Problem with blocking

Problem with blocking

am 25.04.2006 02:00:50 von oliver.block

Hello,

I am using HTML::Parser to extract Hyperlinks from a Web Page. I wrote a
Module MyParser wich is based on the above quoted Perl module.

Now I want to ensure, that the Parser finished his work before I query the
links. I have a member function getHyperlinks which returns a hash containing
the links. No big thing:

$p->parse;
my %links = $p->getHyperlinks;

I thougt that the parser may still parse, so I assigned a boolean variable
$isParsing which is set to true by the start_document handler and set to
false by the end_document handler.

sub getHyperlinks {
my $self = shift;
while($isParsing) { }
return %{self->{HYPERLINKS}};
}

Actually the parser seems to be blocking now. What is the best way to ensure
that the parser finished extracting all links without blocking the whole
thing?

Best Regards,

Oliver

Re: Problem with blocking

am 25.04.2006 04:58:02 von Andy

>
> sub getHyperlinks {
> my $self = shift;
> while($isParsing) { }
> return %{self->{HYPERLINKS}};
> }

The while loop is empty. Nothing can change the value of $isParsing.

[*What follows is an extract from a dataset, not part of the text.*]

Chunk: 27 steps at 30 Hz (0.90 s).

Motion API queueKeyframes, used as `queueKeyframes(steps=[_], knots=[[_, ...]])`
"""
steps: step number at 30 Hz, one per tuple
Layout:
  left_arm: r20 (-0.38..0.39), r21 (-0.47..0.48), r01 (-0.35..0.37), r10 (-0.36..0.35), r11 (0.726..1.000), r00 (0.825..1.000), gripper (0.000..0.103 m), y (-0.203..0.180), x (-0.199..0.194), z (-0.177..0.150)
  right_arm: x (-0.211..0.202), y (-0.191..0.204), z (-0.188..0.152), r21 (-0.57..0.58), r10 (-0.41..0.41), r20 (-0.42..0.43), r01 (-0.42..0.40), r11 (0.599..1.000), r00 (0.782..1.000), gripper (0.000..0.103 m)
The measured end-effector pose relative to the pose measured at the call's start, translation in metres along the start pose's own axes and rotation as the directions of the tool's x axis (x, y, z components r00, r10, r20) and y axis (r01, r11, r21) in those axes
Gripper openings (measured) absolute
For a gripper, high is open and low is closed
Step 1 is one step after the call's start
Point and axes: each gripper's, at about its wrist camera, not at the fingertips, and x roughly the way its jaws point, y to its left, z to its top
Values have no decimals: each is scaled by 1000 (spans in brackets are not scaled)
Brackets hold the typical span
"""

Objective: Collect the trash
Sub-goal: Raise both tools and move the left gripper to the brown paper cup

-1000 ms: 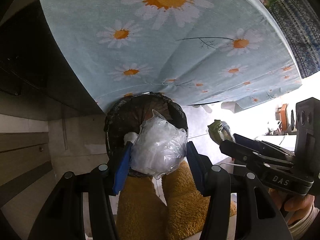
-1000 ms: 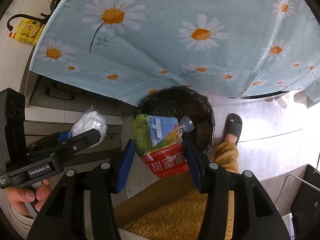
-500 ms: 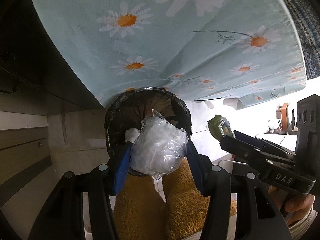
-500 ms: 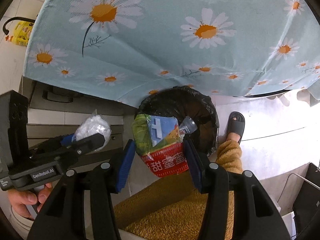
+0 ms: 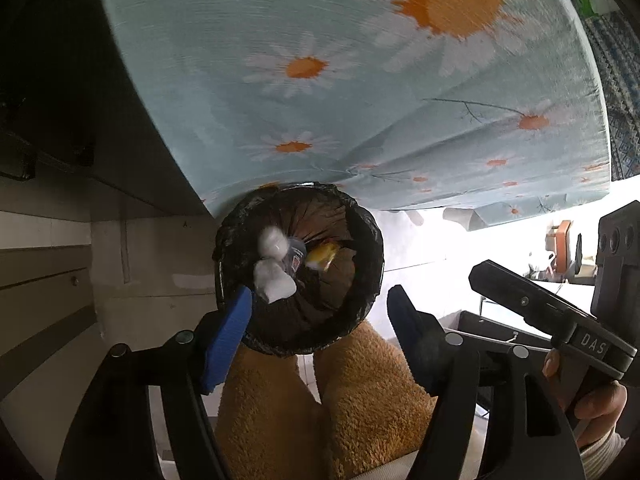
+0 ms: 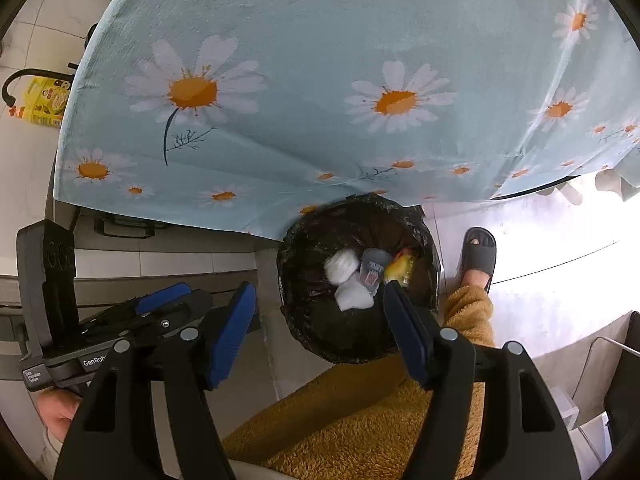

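Note:
A round bin with a black liner [image 5: 362, 300] [image 6: 296, 292] stands on the floor under the table's edge. Inside it lie white crumpled plastic [image 5: 273, 283] [image 6: 341, 266], a clear plastic bottle [image 6: 372, 270] and a yellow wrapper [image 5: 320, 256] [image 6: 398, 267]. My left gripper [image 5: 320, 328] is open and empty just above the bin's near rim. My right gripper [image 6: 320, 320] is open and empty above the bin too. Each gripper shows in the other's view: the right gripper [image 5: 532, 308] at right, the left gripper [image 6: 160, 306] at left.
A table with a light blue daisy cloth [image 6: 320, 80] overhangs the bin. My legs in fuzzy orange trousers [image 5: 328, 408] and a grey slipper [image 6: 478, 254] are beside the bin. A dark cabinet [image 5: 60, 100] stands left. A yellow bottle [image 6: 42, 102] sits on the floor.
Both grippers opened. The clear plastic bag from the left and the snack packets and bottle from the right dropped into the bin.

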Motion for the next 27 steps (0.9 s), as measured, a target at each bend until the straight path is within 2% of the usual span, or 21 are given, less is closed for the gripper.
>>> queueKeyframes(steps=[7,13,17,21,23,27], knots=[[39,10,34,-34,999,999,68,-6,-27,-2,-26,23,-2,-45,-1,38,3,999,999,67],[151,65,47,-56,997,987,68,-23,-77,-1,-72,55,-3,-141,15,146,6,990,989,67],[244,61,73,-85,996,966,68,-28,-110,-3,-104,65,2,-166,36,213,0,986,976,67],[319,73,100,-118,992,940,68,-35,-139,-1,-140,78,12,-215,27,302,41,976,953,67],[351,88,105,-129,991,928,68,-41,-150,1,-155,81,18,-236,19,339,65,970,941,73],[413,106,109,-144,988,899,68,-56,-166,12,-177,87,39,-267,2,385,110,957,923,77]])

You may want to investigate any of the number of extant link
extracting modules on CPAN.

For that matter, if you want to just fetch a page and return a list
of links, it can be as simple as:

use WWW::Mechanize;
my $mech = WWW::Mechanize->new( autocheck => 1 );
$mech->get( "http://myurl" );
for my $link ( $mech->links ) {
print $link->url, "\n";
}

xoxo,
Andy


--
Andy Lester => andy@petdance.com => www.petdance.com => AIM:petdance

Re: Problem with blocking

am 25.04.2006 15:45:28 von oliver.block

Am Dienstag, 25. April 2006 04:58 schrieb Andy Lester:
> > sub getHyperlinks {
> > my $self = shift;
> > while($isParsing) { }
> > return %{self->{HYPERLINKS}};
> > }
>
> The while loop is empty. Nothing can change the value of $isParsing.

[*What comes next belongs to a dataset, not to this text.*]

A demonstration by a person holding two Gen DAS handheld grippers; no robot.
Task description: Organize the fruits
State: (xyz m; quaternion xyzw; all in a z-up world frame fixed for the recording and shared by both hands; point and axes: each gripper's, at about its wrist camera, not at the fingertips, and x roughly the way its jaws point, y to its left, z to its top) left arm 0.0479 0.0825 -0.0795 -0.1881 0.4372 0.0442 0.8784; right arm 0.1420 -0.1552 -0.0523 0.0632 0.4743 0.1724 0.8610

That's right! At least not in the while loop.

The value is changed in the start_document_handler (true) and
end_document_handler (false). The loop is just to ensure the parser is not
parsing.

But possibly I got confused, because I was handling with the ithread module
and with locking and semaphores the last days!? :)

...
$p->parse;
my %links = $p->getHyperlinks;
...

Is there a chance that the calling program calls $p->getHyperlinks while the
parser is still parsing the page? Or isn't it that the $p->getHyperlinks is
called after the $p->parse returned (though without a value).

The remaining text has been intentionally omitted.